Başkan: Selim Sırrı Tarcan (IOC Türkiye temsilcisi)

İkinci Başkan: Hasip Bayındırlıoğlu (Ziraat eski genel Müdürü)

Genel Sekreter: Ali Sami Yen (TİCİ başkanı),

Üyeler: Burhan Felek (TİCİ ikinci başkanı) Taip Servet (TİCİ muhasebecisi) Refik İsmail (avukat) Muvaffak Menemencioğlu (TİCİ İstanbul Bölge Başkanı)

Daha sonra Türkiye İdman Cemiyetleri İttifakı(TİCİ) Bakanlar Kurulu kararıyla kamu yararına çalışan dernek olarak kabul edildi.

Genç Türkiye Cumhuriyeti, kalabalık bir sporcu kafilesiyle katıldığı Paris 1924 Olimpiyat Oyunları'nda spor dünyasına ilk kez adını duyurdu.

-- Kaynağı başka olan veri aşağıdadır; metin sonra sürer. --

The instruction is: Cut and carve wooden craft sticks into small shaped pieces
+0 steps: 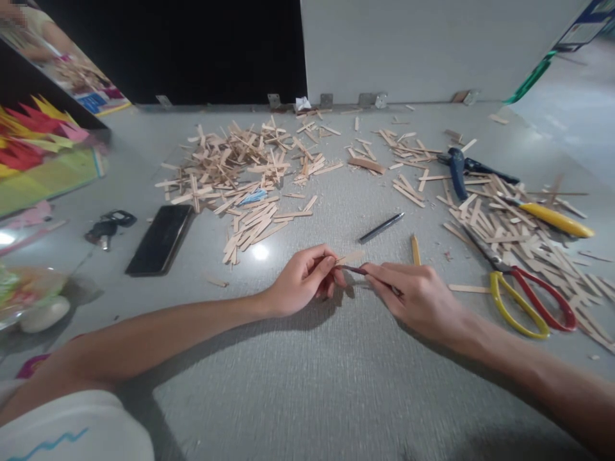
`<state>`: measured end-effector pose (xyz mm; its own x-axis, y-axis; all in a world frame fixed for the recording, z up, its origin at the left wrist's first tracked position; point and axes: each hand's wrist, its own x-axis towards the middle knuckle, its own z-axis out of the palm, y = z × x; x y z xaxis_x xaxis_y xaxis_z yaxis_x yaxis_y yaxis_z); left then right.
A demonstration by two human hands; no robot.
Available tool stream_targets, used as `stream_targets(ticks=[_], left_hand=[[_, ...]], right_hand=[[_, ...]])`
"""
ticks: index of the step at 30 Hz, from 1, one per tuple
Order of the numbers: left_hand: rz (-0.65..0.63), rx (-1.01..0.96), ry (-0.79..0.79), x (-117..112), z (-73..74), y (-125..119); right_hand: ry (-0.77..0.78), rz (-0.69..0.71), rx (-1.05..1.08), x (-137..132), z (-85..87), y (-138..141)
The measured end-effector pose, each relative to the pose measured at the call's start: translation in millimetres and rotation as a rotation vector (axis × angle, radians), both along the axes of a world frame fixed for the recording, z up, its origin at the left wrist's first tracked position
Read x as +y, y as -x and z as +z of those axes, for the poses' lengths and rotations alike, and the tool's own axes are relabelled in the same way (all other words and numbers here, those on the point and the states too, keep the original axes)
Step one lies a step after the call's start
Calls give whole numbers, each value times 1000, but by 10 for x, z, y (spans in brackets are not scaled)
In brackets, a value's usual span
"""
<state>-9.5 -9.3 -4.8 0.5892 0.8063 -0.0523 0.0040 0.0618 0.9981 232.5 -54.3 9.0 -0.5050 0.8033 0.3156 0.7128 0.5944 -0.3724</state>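
Observation:
My left hand (pixel 307 278) is closed, pinching a small pale wooden stick (pixel 354 257) between thumb and fingertips. Just to its right, my right hand (pixel 416 291) is closed on a thin dark tool (pixel 354 270), whose kind I cannot make out. The tool's tip reaches the fingers of my left hand, close under the stick; whether it touches the wood is unclear. Beyond my hands lies a dark pen (pixel 383 227). A short yellowish stick (pixel 416 250) lies just behind my right hand.
Wooden sticks form a heap (pixel 235 157) at back left and a scatter (pixel 500 211) at right. Scissors (pixel 521 301), a yellow-handled tool (pixel 557 219) and a blue-handled tool (pixel 457 173) lie at right. A phone (pixel 161 240) and keys (pixel 108 227) lie left. Panels (pixel 432 51) border the back.

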Motion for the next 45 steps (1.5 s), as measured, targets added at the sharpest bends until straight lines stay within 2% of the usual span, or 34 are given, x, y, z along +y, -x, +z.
stream_targets(ticks=[3,11,24,31,37,45], left_hand=[[21,2,-10,-8,-16,-4],[11,-2,-7,-33,-33,-15],[15,83,-87,-71,-76,9],[32,125,-117,-70,-84,17],[29,137,-155,-66,-91,13],[42,161,-239,-81,-93,20]], right_hand=[[57,-61,36,-54,28,38],[9,-136,29,-126,55,70],[-228,-106,-125,-151,62,94],[-281,-74,-270,-181,89,68],[-294,-79,-276,-191,100,67],[-315,-16,-332,-178,198,59]])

Paris 1924 öncesi, Selim Sırrı Tarcan Spor Alemi dergisinde şunları yazmıştı:

"Olimpiyatlar'a iştirak ile gayemiz orada birinci çıkarmak, madalya almak değil; nezih(temiz), vakur (ağırbaşlı), becerikli bütün manası ile seciye (karakter) sahibi bir nesil yetiştirdiğimizi âleme (dünyaya) göstermektir"

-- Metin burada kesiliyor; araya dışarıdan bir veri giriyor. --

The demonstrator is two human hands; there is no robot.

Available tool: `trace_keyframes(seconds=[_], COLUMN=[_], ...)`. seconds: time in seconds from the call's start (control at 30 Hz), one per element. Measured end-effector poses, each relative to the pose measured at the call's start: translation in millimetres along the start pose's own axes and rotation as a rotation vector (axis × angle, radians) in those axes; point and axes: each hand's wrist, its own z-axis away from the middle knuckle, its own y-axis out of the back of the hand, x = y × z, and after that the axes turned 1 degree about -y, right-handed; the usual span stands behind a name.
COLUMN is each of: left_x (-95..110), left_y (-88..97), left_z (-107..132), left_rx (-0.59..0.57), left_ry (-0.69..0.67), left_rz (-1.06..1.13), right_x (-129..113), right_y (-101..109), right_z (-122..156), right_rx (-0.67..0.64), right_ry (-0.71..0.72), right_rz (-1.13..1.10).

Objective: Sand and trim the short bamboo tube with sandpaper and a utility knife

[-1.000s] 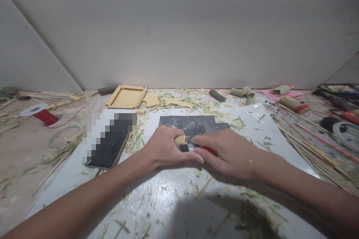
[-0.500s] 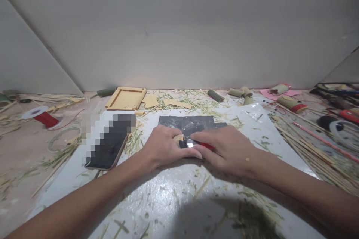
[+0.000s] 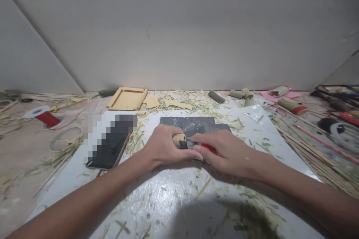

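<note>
My left hand [image 3: 165, 145] is wrapped round a short pale bamboo piece [image 3: 178, 140], its open end facing right. My right hand [image 3: 228, 149] grips a red-handled utility knife [image 3: 208, 148]. The knife's metal and dark blade end points left and meets the end of the bamboo piece; the exact contact is too small to make out. My left thumb stretches beneath the knife toward my right fingers. Just beyond both hands lie dark grey sandpaper sheets [image 3: 190, 124], dusted with pale powder, on a white sheet [image 3: 165, 190].
A phone [image 3: 112, 145] lies left of my hands. Behind it sits a tan tray [image 3: 127, 99]. Far left stands a red thread spool [image 3: 47, 117]. Bamboo tubes [image 3: 216, 97] line the back; thin sticks [image 3: 314, 153] lie right. Green shavings are scattered widely.
My hands hold nearly the same pose. Slightly more of the bamboo piece's end shows, and the knife's metal end has turned a little and looks less bright. The view has shifted slightly.
</note>
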Motion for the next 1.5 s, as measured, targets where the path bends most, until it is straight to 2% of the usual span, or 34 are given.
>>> trace_keyframes(seconds=[0.43,0.57,0.9,1.3,1.4,1.5], left_x=[-1.0,0.4,3.1,5.6,6.0,4.7], left_y=[-1.5,-1.9,-0.5,0.9,3.1,5.4], left_z=[2.1,2.2,1.3,-2.9,-3.7,-2.5], left_rx=[0.018,0.056,0.114,0.127,0.142,0.119], left_ry=[-0.096,-0.152,-0.177,-0.088,-0.038,0.025], left_rz=[-0.055,-0.056,-0.128,-0.164,-0.165,-0.119], right_x=[-3.4,-2.8,-1.1,0.1,7.3,23.6], right_y=[-4.2,-2.6,-3.7,-3.2,0.8,7.4], right_z=[1.1,2.1,2.1,-1.4,-1.4,0.4], right_rx=[0.008,0.008,0.103,0.178,0.23,0.344], right_ry=[0.023,0.032,0.012,0.006,-0.081,-0.219], right_rz=[-0.009,-0.017,0.035,0.139,0.182,0.179])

1927-1928 öğretim yılında Çapa Öğretmen Okulu'nda "Jimnastik muallimleri kursu (beden eğitimi öğretmeni) yetiştirme kursu açıldı. Selim Sırrı Tarcan bu kursun müdürlüğünü üstüne aldı ve bazı derslere bizzat kendi girerek katkıda bulundu.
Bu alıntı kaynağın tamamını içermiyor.